Поклонившись хозяину и не глядя на прочих, Федька вышел из шатра. Было уже довольно сумрачно, а слуг рядом не оказалось, так что парень тут же повернулся и, зайдя с другой стороны, стал прислушиваться.
– Эх, Мишка, Мишка, – выговаривал тем временем Романову Лыков, – шатаешься незнамо где и не ведаешь, что твоего дядю князя Троекурова велено в железа заковать да содержать как злодея!
– Не может быть! – воскликнул в ответ Романов. – Кто?
– Не знаешь кто? – саркастически усмехнулся князь Василий. – Королевич наш заморский!
– За что?
– За правду! Посмел перечить, видишь ли, кровь христианскую пожалел.
– Как это?
– А вот так! Немец наш хочет всех православных воинов погубить, пославши их на пушки ляшские! Дядя же твой не стерпел да за правду встал, а его за это в железа велено.
– А вы что?
– А что мы? Не стали такой приказ выполнять. Да, так и сказали, дескать, не допустим бесчестия.
– А государь?
– Хех, государь… государь немцев кликнул, уж они-то, христопродавцы, Бога совсем не боятся.

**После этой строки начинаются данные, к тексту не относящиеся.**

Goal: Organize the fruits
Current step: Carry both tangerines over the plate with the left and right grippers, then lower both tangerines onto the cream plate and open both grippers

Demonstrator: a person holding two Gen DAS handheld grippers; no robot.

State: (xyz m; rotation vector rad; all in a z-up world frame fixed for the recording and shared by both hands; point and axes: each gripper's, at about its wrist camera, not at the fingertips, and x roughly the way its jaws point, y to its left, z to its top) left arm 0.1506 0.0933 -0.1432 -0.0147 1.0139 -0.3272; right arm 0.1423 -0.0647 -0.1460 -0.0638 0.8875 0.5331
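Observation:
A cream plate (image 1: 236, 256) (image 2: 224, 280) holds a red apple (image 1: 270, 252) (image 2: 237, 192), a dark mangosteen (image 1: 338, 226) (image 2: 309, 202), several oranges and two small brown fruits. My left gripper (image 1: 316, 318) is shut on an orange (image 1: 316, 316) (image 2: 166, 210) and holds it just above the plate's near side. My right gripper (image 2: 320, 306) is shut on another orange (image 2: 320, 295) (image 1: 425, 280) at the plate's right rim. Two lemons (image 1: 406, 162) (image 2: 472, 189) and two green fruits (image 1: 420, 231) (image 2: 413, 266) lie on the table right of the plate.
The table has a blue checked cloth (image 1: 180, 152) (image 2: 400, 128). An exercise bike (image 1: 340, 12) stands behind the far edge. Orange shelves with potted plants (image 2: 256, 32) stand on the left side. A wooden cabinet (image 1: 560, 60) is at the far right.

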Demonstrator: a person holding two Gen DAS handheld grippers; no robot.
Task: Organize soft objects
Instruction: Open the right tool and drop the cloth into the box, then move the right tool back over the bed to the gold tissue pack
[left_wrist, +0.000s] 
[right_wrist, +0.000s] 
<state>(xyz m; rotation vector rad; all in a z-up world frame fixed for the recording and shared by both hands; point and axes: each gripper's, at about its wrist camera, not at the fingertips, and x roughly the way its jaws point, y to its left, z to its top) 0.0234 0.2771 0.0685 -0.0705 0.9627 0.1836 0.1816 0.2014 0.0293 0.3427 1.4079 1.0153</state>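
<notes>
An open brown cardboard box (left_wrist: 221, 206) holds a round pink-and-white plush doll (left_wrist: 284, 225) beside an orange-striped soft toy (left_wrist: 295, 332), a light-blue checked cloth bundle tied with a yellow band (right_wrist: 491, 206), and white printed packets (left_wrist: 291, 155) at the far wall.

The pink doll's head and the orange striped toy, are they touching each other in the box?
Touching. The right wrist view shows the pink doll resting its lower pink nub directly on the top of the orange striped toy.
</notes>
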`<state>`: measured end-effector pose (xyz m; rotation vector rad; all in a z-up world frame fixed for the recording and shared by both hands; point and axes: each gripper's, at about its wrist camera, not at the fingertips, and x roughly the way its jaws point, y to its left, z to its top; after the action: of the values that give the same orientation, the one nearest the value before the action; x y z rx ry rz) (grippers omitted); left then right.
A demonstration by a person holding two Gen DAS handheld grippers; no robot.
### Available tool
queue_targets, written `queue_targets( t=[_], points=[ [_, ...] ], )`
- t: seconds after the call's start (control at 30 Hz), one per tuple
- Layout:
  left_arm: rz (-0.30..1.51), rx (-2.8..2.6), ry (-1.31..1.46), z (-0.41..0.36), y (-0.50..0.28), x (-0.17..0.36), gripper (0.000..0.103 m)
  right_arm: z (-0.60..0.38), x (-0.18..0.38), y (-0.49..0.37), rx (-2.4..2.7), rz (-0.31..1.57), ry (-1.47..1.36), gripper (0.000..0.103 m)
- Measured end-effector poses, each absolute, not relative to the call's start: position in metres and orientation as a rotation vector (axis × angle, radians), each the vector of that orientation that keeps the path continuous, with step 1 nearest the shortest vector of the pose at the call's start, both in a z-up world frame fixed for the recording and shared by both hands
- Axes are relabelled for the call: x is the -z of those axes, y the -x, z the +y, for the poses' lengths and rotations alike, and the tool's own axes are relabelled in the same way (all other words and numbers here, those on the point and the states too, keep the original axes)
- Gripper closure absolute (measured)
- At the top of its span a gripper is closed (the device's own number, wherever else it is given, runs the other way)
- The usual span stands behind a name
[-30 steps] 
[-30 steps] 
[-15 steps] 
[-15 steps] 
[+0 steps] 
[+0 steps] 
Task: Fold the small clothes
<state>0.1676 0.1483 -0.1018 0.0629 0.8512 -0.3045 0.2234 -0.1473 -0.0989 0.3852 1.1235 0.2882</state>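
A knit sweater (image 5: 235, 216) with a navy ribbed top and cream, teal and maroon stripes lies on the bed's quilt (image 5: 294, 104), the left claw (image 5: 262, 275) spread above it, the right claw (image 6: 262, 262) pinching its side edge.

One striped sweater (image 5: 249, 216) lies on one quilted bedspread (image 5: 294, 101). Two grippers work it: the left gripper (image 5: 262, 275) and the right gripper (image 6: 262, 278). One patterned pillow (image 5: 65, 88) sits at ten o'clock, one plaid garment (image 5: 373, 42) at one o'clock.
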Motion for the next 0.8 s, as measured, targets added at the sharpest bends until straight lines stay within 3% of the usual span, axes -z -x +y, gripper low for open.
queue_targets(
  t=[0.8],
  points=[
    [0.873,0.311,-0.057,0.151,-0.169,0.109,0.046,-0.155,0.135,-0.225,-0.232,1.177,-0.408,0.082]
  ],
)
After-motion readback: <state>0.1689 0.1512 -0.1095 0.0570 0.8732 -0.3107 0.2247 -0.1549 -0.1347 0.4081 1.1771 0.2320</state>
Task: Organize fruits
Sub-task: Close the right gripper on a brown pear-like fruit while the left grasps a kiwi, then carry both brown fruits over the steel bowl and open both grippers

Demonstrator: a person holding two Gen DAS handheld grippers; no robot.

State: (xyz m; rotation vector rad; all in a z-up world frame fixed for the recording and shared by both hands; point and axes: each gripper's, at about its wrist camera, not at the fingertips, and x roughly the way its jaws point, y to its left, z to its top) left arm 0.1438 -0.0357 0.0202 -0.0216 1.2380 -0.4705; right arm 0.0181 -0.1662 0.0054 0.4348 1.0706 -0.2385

– Что же теперь делать?.. – пролепетал в ответ Мишка.
Что ему ответил князь Василий, Федька так и не услышал. Рядом раздался шум, ржание коней, забегали слуги, и Панин, воспользовавшись темнотой, улизнул. Вернувшись к своей сотне, он, как нарочно, наткнулся на Корнилия.
– Где тебя нечистый носит? – грубовато поприветствовал его Михальский. – Мы тебя обыскались.
– У Романова был, – буркнул в ответ Панин.